Do Transformers Really Need Q, K, and V? Understanding the "Single-Projection" Attention Revolution

If you've written, fine-tuned, or even just looked at the architecture diagram of a modern Large Language Model (LLM), you’ve likely accepted one fundamental truth as gospel: Self-Attention requires Queries (Q), Keys (K), and Values (V).

Since the groundbreaking 2017 paper "Attention Is All You Need", this tripartite projection step has been the bedrock of deep learning. Every token in your input sequence is multiplied by three distinct weight matrices ($W_Q$, $W_K$, $W_V$) to project it into three different vector spaces. We’ve memorized the formula, optimized the CUDA kernels for it, and designed entire clusters of GPUs to calculate it as fast as possible.

But a fascinating new systematic study has just hit the AI research community, and it asks a question that might make you question everything you know about transformer architecture: Do transformers actually need three projections?

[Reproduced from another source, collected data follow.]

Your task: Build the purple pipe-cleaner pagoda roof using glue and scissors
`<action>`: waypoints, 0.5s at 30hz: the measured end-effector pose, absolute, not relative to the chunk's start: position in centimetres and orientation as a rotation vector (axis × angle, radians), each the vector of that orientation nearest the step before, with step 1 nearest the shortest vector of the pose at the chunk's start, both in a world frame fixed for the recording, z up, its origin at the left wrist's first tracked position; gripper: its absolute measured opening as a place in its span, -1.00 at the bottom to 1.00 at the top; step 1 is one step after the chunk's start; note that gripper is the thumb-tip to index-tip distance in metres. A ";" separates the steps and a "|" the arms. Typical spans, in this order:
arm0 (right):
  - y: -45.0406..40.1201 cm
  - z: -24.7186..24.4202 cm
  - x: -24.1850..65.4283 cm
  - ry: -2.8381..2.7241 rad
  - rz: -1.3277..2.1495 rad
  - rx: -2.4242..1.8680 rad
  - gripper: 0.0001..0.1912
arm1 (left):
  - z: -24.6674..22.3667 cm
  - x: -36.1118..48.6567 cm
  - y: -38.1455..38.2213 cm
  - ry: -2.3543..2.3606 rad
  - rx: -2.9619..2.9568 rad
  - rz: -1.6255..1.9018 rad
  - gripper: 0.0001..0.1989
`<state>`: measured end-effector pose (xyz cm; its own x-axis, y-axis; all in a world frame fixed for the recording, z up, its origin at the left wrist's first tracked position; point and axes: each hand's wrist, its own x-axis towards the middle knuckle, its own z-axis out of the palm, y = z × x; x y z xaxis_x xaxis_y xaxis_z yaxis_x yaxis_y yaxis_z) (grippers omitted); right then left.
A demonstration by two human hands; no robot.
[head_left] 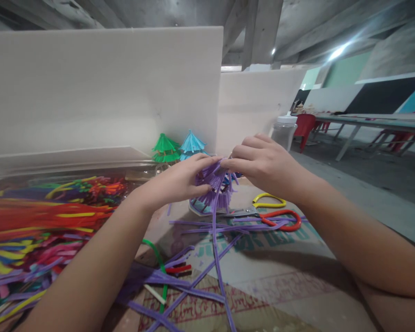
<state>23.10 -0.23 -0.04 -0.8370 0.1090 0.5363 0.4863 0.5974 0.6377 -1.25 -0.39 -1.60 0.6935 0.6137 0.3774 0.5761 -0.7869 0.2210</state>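
Observation:
A small purple roof-shaped model made of pipe cleaners [204,203] stands on the table in front of me. My left hand [180,182] grips its left side, thumb below and fingers over the top. At its peak, my right hand [264,159] is closed in a pinch on a long purple pipe cleaner [215,240], whose free end trails down toward me. The fingertips cover the exact spot where it meets the model. Scissors [281,220] with one yellow and one red handle lie just to the right, over loose purple pipe cleaners [190,229].
Behind the hands stand a green pagoda-like model [164,147] and a light blue one [192,143]. Bundles of coloured pipe cleaners [48,216] fill the left side. A clear bottle with a white lid [283,131] stands back right. White panels [103,92] rise behind the table.

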 end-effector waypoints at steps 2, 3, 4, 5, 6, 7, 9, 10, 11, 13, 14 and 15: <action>-0.2 -0.1 23.1 -2.387 -1.122 -0.469 -0.76 | -1.6 -1.3 -0.3 0.984 2.816 0.679 -0.37; -0.2 -0.1 23.1 -2.392 -1.106 -0.474 -0.76 | -1.7 -1.3 -0.3 0.982 2.815 0.683 -0.37; -0.3 -0.1 23.1 -2.394 -1.089 -0.482 -0.76 | -1.7 -1.3 -0.3 0.982 2.813 0.685 -0.37; -0.3 0.0 23.2 -2.392 -1.079 -0.489 -0.75 | -1.7 -1.3 -0.2 0.982 2.813 0.687 -0.37; -0.3 0.0 23.2 -2.385 -1.078 -0.496 -0.74 | -1.7 -1.4 -0.1 0.984 2.815 0.689 -0.38; -0.4 0.0 23.2 -2.373 -1.086 -0.503 -0.74 | -1.7 -1.4 -0.1 0.988 2.820 0.689 -0.38; -0.4 0.1 23.3 -2.344 -1.115 -0.502 -0.75 | -1.8 -1.5 0.0 1.005 2.827 0.683 -0.39; -0.4 0.1 23.3 -2.335 -1.128 -0.498 -0.76 | -1.8 -1.6 0.0 1.019 2.827 0.679 -0.39; -0.3 0.1 23.3 -2.332 -1.137 -0.497 -0.76 | -1.8 -1.6 0.0 1.031 2.823 0.674 -0.39; -0.3 0.1 23.3 -2.346 -1.141 -0.497 -0.77 | -1.8 -1.6 0.0 1.041 2.815 0.670 -0.39; -0.4 0.0 23.2 -2.360 -1.137 -0.499 -0.77 | -1.8 -1.7 0.0 1.039 2.813 0.673 -0.39; -0.4 0.0 23.1 -2.374 -1.131 -0.499 -0.77 | -1.8 -1.7 0.0 1.035 2.812 0.680 -0.38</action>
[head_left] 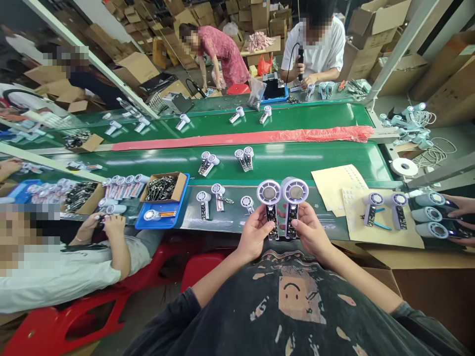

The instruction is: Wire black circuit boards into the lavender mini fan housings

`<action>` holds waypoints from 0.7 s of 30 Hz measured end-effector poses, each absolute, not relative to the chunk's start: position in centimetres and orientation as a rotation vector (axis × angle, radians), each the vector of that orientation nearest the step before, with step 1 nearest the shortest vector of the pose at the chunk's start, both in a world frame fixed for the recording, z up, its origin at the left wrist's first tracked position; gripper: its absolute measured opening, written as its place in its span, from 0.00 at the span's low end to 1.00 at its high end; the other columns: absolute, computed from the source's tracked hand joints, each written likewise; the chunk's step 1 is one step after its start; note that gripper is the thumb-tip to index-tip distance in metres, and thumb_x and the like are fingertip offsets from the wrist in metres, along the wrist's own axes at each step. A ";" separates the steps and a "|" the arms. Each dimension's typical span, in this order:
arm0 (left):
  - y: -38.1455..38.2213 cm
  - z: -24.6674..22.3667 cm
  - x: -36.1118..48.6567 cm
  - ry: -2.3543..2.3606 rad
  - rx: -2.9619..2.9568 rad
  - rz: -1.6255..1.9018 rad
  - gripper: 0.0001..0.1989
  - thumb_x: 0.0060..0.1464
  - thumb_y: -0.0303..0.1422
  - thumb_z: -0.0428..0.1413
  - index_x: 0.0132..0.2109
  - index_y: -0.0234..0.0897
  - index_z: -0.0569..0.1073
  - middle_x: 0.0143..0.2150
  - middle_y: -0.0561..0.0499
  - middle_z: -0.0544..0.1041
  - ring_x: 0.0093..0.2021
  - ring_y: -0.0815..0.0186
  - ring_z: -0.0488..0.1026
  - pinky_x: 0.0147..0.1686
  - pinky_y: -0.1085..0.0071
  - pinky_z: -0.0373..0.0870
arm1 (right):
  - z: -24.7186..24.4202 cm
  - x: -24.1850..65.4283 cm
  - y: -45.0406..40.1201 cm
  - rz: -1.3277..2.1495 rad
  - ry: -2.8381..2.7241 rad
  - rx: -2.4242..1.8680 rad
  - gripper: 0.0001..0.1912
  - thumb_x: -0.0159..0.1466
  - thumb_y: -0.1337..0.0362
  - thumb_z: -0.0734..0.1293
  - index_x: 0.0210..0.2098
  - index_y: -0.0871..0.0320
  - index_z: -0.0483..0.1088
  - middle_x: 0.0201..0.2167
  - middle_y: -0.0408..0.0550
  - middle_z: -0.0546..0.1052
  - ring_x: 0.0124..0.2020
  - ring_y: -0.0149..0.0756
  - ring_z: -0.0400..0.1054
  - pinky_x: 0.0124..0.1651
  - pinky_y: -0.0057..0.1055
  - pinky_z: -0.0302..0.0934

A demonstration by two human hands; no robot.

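Observation:
Two lilac handheld fans with round grilled heads stand side by side in front of my chest, their handles open so the dark circuit boards show. My left hand (256, 229) is closed round the handle of the left fan (269, 192), thumb over the board. In the same way my right hand (308, 228) grips the right fan (295, 191). The two heads touch or nearly touch. Just left of my left hand, another fan (247, 202) lies on the metal bench edge, partly hidden by my fingers. Two more fans, one of them here (203, 203), lie farther left.
Beyond the bench runs a green conveyor belt (297, 165) carrying several fans. Right are yellow sheets (336, 190), two fans, blue-handled pliers (383, 226) and a co-worker's hands (463, 217). Left stands a blue tray (180, 210) with a box of dark parts; a seated co-worker (74, 262) works there.

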State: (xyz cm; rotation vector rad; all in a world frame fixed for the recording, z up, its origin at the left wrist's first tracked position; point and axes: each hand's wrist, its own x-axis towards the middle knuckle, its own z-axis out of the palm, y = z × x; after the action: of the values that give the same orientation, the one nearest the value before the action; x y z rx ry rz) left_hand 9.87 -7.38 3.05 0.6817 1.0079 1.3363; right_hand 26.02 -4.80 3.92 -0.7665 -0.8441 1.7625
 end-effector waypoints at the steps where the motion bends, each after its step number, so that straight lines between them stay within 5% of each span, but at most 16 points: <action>1: -7.4 3.1 9.6 1.011 0.673 1.346 0.30 0.45 0.38 0.70 0.55 0.41 0.72 0.54 0.45 0.77 0.56 0.55 0.74 0.60 0.56 0.67 | 4.0 25.7 -4.7 1.777 -0.845 -0.761 0.25 0.54 0.55 0.77 0.48 0.47 0.67 0.49 0.46 0.73 0.52 0.44 0.70 0.56 0.46 0.66; 13: -7.1 3.1 7.7 1.063 0.691 1.343 0.34 0.42 0.39 0.71 0.57 0.41 0.72 0.57 0.44 0.76 0.58 0.55 0.72 0.61 0.57 0.66 | 3.7 23.5 -3.8 1.856 -0.773 -0.799 0.28 0.52 0.56 0.78 0.47 0.48 0.63 0.50 0.46 0.74 0.44 0.42 0.74 0.42 0.39 0.72; 21: -6.4 2.7 7.4 1.032 0.781 1.324 0.34 0.42 0.40 0.71 0.57 0.41 0.71 0.58 0.43 0.74 0.58 0.55 0.72 0.60 0.58 0.66 | 3.9 23.4 -3.9 1.816 -0.744 -0.798 0.29 0.53 0.55 0.78 0.49 0.47 0.64 0.52 0.46 0.73 0.47 0.43 0.73 0.45 0.41 0.71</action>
State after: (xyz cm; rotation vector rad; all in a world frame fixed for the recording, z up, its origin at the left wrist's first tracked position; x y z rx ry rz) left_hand 7.40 -6.45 2.73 0.7809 1.0321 1.3237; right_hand 23.39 -3.94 3.85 -0.7982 -0.7443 1.8157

As developers, we care deeply about this. Why? Because the computational bottleneck of running LLMs—especially at the edge or during high-throughput inference—is memory bandwidth and parameter count. If we can eliminate one, or even two, of these projections without sacrificing model quality, we can build smaller, faster, and cheaper models. Let’s dive deep into the math, the architectural variations, and what this means for the future of developer-facing AI tools.

The Status Quo: Why We Have Q, K, and V

To understand how we can simplify the transformer, we first need to recall why we have three projections in the first place. In standard scaled dot-product attention, we start with an input matrix $X$. We then project it into three representations:

Query (Q) = X * W_Q
Key (K)   = X * W_K
Value (V) = X * W_V

The intuition behind this is analogous to a database lookup system:

  • The Query represents what the current token is looking for.
  • The Key represents what information other tokens contain.
  • The Value is the actual content that is retrieved once we match the Query with the Key.

Mathematically, the attention matrix is computed as:

Attention(Q, K, V) = softmax( (Q * K^T) / sqrt(d_k) ) * V

While elegant, this requires three separate matrix multiplications ($W_Q$, $W_K$, $W_V$) for every single token at every single layer. This contributes heavily to the model's parameter footprint and consumes precious memory bandwidth during the autoregressive generation phase (a bottleneck known as the KV-cache bottleneck).

Enter the QKV Variants: What If We Simplify?

Researchers have recently systematically analyzed several alternative architectures that reduce the number of projections. What happens if we share weights? What if we completely eliminate the Key or Query projections?

Let's look at the three most promising variants evaluated in the study, ranging from moderate simplification to radical reduction.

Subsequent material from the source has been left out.